Tom De Haven
September 06, 1996 AT 04:00 AM EDT

If there were a fraction as many serial killers in real life as there are in fiction, few of us would ever walk the streets alone. Hitchcock’s Psycho, or maybe it was Lawrence Sanders’ The First Deadly Sin, spawned a genre that continues to sell movie tickets and novels, but most of the recent entries have felt shopworn. And if Jack and Jill can be considered any bellwether, the serial-killer industry is fast degenerating into loony self-parody. The new bogeyman thriller by James Patterson (Along Came a Spider) once again stars Dr. Alex Cross, psychologist and deputy chief of detectives. As a policeman, Cross possesses the nuanced realism of Sam Catchem, and as a shrink — well, he doesn’t analyze human behavior as though he’s had much clinical training.
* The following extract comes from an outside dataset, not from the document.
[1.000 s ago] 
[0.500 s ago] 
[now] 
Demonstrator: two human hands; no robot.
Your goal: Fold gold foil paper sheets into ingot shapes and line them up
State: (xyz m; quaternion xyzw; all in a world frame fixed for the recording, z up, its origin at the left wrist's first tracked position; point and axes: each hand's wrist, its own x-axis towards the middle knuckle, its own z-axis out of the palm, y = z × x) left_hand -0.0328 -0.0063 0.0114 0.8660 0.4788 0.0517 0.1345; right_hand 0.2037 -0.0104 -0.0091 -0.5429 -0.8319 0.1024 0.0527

In Washington, D.C., in the same week, two murder sprees begin — one perpetrated by a pair of politically motivated lovers, the other by a whacked-out teenager who has neglected to take his mood-disorder medicine. The casualties are Beltway big shots and poor black schoolchildren, respectively. Not an unpromising premise. It’s the sloppy way Patterson works it out that makes his book such a misbegotten howl.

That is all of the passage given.